How to complete this task - Retype exactly the lines from the one that contains "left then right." through the end of the listing, both included, but not the pictures.

Source data -

== Segment start ==

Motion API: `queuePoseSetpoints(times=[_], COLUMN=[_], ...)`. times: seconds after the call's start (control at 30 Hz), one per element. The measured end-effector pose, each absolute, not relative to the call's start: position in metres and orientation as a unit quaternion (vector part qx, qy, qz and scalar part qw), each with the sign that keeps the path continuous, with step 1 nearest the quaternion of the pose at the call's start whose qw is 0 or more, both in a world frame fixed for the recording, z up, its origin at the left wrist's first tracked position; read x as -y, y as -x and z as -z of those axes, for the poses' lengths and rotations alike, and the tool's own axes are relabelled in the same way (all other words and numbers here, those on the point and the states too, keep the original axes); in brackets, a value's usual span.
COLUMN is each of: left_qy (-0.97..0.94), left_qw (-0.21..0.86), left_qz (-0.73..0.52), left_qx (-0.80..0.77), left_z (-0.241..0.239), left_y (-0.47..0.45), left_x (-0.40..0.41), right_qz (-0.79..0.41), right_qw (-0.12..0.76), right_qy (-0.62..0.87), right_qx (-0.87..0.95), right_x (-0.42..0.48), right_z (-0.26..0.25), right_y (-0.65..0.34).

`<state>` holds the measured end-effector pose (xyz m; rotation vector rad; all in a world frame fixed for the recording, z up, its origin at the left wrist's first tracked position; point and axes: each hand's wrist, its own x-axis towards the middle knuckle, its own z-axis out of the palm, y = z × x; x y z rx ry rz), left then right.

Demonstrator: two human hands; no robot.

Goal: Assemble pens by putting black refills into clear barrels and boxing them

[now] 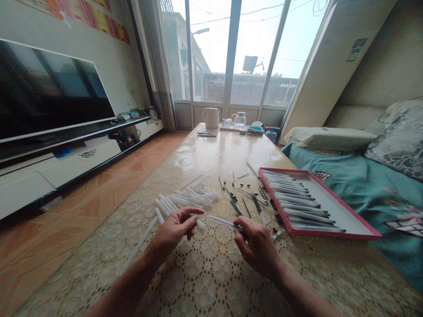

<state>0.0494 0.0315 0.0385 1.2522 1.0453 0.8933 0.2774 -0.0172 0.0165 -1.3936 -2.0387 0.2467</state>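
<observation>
My right hand [257, 240] is closed around a slim clear pen [222, 221], whose narrow end points left. Facing that end is my left hand [178, 226], its index finger stretched out and its thumb close below; I see nothing held in it. Just beyond the left hand lies a loose pile of white translucent pen barrels [188, 197]. Thin dark refills [234, 203] and small black caps [242, 185] are scattered past the right hand. On the right, a red-rimmed tray [333, 193] bears a row of capped pens [302, 200].
The table has a patterned cover [201, 277]. At its far end stand a beige jug [211, 118], a glass teapot [240, 119] and a tissue pack [255, 127]. A sofa with a teal cover [346, 165] runs along the right, and a television cabinet [82, 160] along the left.
</observation>
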Motion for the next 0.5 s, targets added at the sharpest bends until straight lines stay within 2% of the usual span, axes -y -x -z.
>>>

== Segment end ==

Answer section -
`<state>` holds the measured end-effector pose (xyz m; rotation vector rad; all in a world frame fixed for the recording, z up, its origin at the left wrist's first tracked position; point and axes: each hand's wrist, its own x-axis towards the middle knuckle, its own z-axis out of the palm, y = z × x; x y z rx ry rz), left then right.

Demonstrator: two human hands; no robot.

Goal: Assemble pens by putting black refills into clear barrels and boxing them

[now] 

<state>0.0494 0.0315 0.0385 1.2522 1.0453 0.8933 0.2774 -0.0172 0.0165 -1.3936 -2.0387 0.2467</state>
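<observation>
My right hand [257, 240] is closed around a slim clear pen [222, 221], whose narrow end points left. Facing that end is my left hand [178, 226], its index finger stretched out and its thumb close below; I see nothing held in it. Just beyond the left hand lies a loose pile of white translucent pen barrels [188, 197]. Thin dark refills [234, 203] and small black caps [242, 185] are scattered past the right hand. On the right, a red-rimmed tray [333, 193] bears a row of capped pens [302, 200].
The table has a patterned cover [201, 277]. At its far end stand a beige jug [211, 118], a glass teapot [240, 119] and a tissue pack [255, 127]. A sofa with a teal cover [346, 165] runs along the right, and a television cabinet [82, 160] along the left.
</observation>
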Motion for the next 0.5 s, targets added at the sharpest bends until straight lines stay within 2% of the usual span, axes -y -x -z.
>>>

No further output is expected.